Already, during the transition period, business can invest in Ukrainian medicine. For this, Ukraine has such mechanisms as corporate social responsibility (CSR), creation of boards of trustees in hospitals, work of energy service companies, etc.

How Business already Affects Organization of Healthcare in Regions

When implementing CSR projects, business is either interested in increasing its influence in a city or region, or in reducing risks to its activities. If we look at CSR projects in healthcare at the international level, these are hospitals built by companies in depressed regions of India, where a huge number of people used to die in the past simply because they had no access to medical care, or vaccination programs that help keep the population’s ability to work at a high level, and many others.
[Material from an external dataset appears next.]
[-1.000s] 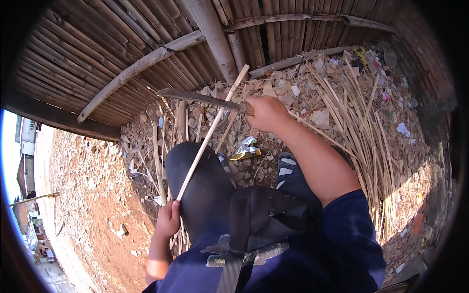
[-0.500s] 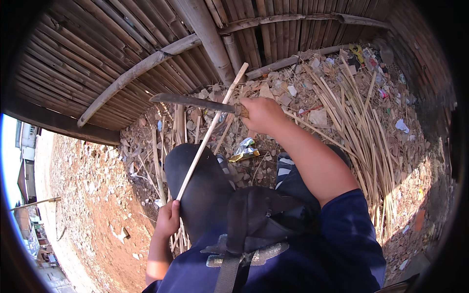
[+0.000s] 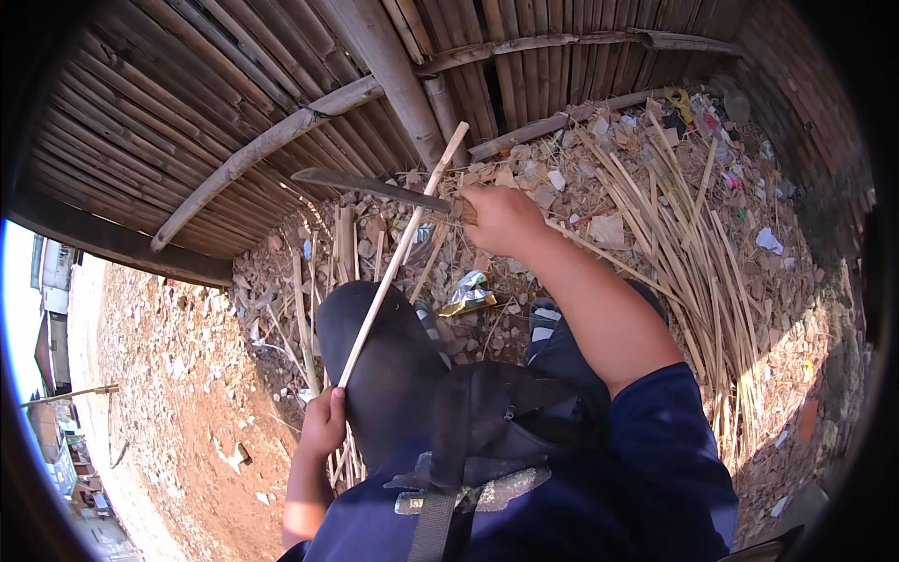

Ukraine does have similar experience — we are currently assisting with a CSR project of a large agricultural hol­ding aimed at developing city healthcare. More and more businessmen are realizing that medicine is an important component of social infrastructure. If a company is located in a region with no proper healthcare, education or roads, then even a high salary will not be able to motivate the necessary number of workers to move there.

Another way to make local medical services more efficient is by establishing boards of trustees in hospitals. The board’s task is to take part in working out and implementing hospital development strategies, making business decisions, building teams, as well as to participate in marketing, service development, etc. By joining boards of trustees, businessmen are already helping yesterday’s budgetary institutions become successful enterprises.

Demand for high-quality medical services in the country is steadily growing, as is the doctors’ demand for transparent and high salaries, while hospitals are in dire need of experienced managers. Yes, we are talking about venture capital investment in healthcare here, but thanks to the innovations and achievements of medical reform, the Ukrainian medical industry should become a competitive market with great potential as early as next year.